Aku ingat dengan semua hal yang pernah kita janjikan, tetap seperti dulu, tetap berbagi, tetap bersahabat selamanya.

Kamu tau. akhir-akhir ini kita tak pernah berbagi lagi, kita seakan tak mengenal satu sama lain. Kamu tau sebenarnya aku kecewa, kita berdua sudah mengingkari semuanya.

Kamu tau, terakhir kita bertemu di bandara?? Sebenarnya aku ingin berlari memelukmu dan menangis sejadi-jadinya di pundakmu, aku waktu itu rapuh, begitu banyak hal yang mengujiku dan aku ingin ceritakan padamu. Aku ingin kamu menasehatiku seperti dulu lagi, aku ingin kamu mendengarkanku dan memberikan perlindungan layaknya seorang kakak kepada adiknya.

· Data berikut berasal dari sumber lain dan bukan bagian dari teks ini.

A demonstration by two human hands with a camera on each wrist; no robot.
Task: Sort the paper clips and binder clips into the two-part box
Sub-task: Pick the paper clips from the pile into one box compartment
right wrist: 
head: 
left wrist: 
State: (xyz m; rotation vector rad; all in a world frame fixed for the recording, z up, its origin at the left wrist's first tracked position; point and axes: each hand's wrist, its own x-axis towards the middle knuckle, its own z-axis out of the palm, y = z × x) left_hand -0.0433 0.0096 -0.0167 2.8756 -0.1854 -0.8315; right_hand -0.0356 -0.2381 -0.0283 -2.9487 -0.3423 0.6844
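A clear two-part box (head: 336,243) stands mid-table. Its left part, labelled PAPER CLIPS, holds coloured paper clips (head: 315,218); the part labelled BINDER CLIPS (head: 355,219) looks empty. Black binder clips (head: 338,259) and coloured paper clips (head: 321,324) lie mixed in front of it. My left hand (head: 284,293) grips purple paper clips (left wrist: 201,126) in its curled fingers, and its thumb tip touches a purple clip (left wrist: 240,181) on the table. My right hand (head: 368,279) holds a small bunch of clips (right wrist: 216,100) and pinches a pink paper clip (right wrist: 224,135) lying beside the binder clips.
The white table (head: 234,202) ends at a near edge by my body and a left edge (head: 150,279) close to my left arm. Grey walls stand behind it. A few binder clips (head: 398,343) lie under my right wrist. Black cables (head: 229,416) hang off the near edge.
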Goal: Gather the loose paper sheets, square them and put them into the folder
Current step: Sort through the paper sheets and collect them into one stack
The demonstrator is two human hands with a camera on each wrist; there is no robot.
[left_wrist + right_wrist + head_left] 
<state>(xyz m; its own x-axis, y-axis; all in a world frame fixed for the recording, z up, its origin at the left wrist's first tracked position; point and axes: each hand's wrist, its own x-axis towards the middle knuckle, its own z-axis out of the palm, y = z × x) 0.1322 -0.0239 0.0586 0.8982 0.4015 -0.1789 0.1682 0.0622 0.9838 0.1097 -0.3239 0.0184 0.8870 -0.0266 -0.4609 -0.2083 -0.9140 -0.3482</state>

Aku ingin kita mempunyai waktu, duduk berdua, menceritakan semuanya yang terjadi setelah kita tak bersama lagi. Aku ingin kita tetap saling menjaga, saling percaya, saling terbuka seperti dulu.

Aku sayang kamu sahabatku, kehilangan sosokmu seperti saat ini tidak membuatku nyaman. Begitu banyak cerita yang akhirnya menguap bersama embun dipagi hari setelah matahari bersinar terik, banyak keluh kesah yang hanya tetap terkunci disini.